安全性の分析は、経営状態の安全性を測るための指標です。短期的な安全性と長期的な安全性、資金調達構造の安全性と大きく3つに分かれます。個人事業主の方の場合も該当する科目がありますので、その数値を使用することで指標を計算することが可能です。
取り上げた経営指標を計算するためには貸借対照表が必要です。
経営指標(短期安全性)
流動比率
短期的な支払い義務に対してどれだけの支払能力があるかを示しています。
理想としては200%以上が望ましいと言われていますが、少なくとも100%以上は維持したいです。100%以上あれば(売掛債権の現金化と支払い日のズレは無視していますが)1年間の支払能力は概ね確保できていることを意味します。
当座比率
当座資産とは流動資産の内、現金及び預金、受取手形、売掛金、有価証券などの換金性の高い資産を指します。短期安全性を測るに当たって、棚卸資産のようないつ現金化できるか不明瞭な科目を除いた当座資産を用いた指標です。
クリエイターの場合は棚卸在庫がないケースも多いため、そういった場合は当座資産と流動資産が同じ額になります。そのため、当座比率の分析自体が意味をなさないこともあります。
当座比率は100%以上が理想です。
経営指標(長期安全性)
固定比率
長期安全性を測るための指標で、固定資産が返済義務のない自己資本によってどれだけカバーされているかを示します。
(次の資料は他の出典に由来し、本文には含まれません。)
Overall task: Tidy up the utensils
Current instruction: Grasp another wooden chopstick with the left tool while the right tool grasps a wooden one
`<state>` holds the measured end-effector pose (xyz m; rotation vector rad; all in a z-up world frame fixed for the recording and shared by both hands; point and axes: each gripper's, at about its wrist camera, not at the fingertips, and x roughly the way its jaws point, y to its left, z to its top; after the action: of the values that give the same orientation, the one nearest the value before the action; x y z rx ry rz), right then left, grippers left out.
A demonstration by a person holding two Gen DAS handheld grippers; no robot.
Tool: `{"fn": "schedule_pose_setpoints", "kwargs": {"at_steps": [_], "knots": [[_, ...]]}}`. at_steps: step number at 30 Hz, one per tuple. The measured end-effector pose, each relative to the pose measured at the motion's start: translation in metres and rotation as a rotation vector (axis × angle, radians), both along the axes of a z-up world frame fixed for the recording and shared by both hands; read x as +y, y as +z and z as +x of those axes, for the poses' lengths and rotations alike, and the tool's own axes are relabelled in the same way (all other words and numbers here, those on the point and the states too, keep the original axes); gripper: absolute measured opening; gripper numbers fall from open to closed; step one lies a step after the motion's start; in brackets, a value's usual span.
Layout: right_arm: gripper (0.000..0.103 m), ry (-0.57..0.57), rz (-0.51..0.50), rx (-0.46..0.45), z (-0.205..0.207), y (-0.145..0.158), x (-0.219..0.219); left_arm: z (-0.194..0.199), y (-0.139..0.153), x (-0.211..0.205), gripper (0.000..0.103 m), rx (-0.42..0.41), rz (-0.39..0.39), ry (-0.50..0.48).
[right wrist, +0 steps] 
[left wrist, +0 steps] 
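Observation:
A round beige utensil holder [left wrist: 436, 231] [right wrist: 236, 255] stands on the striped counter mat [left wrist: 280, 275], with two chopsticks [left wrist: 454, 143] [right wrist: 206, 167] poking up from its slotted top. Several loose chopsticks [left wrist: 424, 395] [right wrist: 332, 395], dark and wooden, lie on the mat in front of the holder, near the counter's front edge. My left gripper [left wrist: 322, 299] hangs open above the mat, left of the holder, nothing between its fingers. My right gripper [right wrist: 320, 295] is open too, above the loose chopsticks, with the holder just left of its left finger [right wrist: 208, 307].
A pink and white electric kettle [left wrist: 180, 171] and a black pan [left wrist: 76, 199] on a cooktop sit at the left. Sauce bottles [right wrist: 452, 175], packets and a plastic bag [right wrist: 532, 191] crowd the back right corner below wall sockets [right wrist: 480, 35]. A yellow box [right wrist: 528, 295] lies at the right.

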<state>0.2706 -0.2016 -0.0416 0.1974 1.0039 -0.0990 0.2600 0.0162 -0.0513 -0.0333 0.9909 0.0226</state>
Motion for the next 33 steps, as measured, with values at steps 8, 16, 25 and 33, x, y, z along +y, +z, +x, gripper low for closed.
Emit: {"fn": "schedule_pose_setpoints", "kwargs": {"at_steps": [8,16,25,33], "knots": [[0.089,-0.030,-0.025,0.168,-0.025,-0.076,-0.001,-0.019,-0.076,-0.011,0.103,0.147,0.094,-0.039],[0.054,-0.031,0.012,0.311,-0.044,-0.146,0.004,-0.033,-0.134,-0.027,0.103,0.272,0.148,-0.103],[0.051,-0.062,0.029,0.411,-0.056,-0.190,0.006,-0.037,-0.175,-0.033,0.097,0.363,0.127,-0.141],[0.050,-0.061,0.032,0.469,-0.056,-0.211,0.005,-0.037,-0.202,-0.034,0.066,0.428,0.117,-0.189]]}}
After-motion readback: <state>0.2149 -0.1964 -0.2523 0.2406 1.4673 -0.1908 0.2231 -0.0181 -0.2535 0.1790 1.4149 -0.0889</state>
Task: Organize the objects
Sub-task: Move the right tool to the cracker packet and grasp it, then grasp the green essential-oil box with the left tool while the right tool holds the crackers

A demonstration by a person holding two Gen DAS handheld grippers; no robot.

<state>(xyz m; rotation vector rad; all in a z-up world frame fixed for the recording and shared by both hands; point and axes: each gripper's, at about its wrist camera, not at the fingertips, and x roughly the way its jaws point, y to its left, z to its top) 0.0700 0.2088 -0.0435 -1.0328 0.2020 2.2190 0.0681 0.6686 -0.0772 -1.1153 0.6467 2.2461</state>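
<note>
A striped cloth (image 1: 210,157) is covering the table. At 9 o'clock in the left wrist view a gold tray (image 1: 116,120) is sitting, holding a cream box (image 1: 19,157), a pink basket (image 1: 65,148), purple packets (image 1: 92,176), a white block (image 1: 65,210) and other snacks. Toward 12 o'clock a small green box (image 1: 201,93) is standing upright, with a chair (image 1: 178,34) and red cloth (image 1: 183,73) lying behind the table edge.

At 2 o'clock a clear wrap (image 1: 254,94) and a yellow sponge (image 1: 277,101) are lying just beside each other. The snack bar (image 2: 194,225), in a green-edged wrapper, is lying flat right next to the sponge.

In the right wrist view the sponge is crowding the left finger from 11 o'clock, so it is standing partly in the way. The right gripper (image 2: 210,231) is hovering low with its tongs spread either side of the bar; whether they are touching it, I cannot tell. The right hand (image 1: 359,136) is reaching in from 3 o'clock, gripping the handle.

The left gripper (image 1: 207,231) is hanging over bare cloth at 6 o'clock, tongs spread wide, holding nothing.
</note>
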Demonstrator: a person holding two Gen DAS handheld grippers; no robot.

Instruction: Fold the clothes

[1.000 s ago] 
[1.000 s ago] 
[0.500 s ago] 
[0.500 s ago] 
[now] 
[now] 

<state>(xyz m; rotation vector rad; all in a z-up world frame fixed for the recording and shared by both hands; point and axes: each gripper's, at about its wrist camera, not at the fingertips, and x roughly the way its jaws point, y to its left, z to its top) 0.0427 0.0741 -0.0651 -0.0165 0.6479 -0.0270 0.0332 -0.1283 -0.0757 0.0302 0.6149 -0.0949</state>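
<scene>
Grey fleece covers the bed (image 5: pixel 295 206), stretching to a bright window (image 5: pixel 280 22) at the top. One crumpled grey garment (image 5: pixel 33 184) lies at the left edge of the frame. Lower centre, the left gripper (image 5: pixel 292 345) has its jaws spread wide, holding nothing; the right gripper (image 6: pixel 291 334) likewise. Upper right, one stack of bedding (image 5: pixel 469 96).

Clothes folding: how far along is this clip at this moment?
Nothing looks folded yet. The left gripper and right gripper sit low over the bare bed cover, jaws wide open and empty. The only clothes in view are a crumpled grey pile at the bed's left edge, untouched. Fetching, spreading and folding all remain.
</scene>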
固定比率が低いほど借入に頼らない設備投資がなされている、つまり安全な設備投資がなされていることを示し、100%以下が理想の状態です。
経営指標(資金調達構造)
自己資本比率
総資本における自己資本(純資産)の割合を示します。
業務拡大や売上向上のために積極的な投資を行うにあたって、借入によって資金を賄うというようなケースもあるため、必ずしも借入が少ない状態が良い状態とは言い切れません。しかし、自己資本比率は基本的に高い方が望ましいといえます。
負債比率
負債と自己資本(純資産)とのバランスを評価するための指標です。
自己資本比率と同様に負債が少なければ無条件で良い経営状態とも言い切れませんが、基本的に低い方が望ましいといえます。
- Check Point
- 貸借対照表の貸方(右側)は負債と自己資本で構成されており、それぞれの割合・比率を見ているので、自己資本比率と負債比率は表裏の指標と言えます。
しかし、自己資本比率は総資本における自己資本の割合であるのに対し、負債比率は負債は自己資本の何倍か(自己資本を1としたときの自己資本と負債の比率)という測り方ですので、その点は注意が必要です。
理解度Check
以下の文章は正しいでしょうか?もし間違っているならどこが間違っているでしょうか?
自己資本と負債との比率を比較した際、自己資本の比率が大きいほど安全性が高いため、無借金経営が理想の姿だと言える。
- ×不正解
- 基本的に自己資本比率が高い方が安全性が高いと言えますが、設備投資を行えば機会を掴むことができるタイミングで借入を行うといった判断も有効なことが多々あります。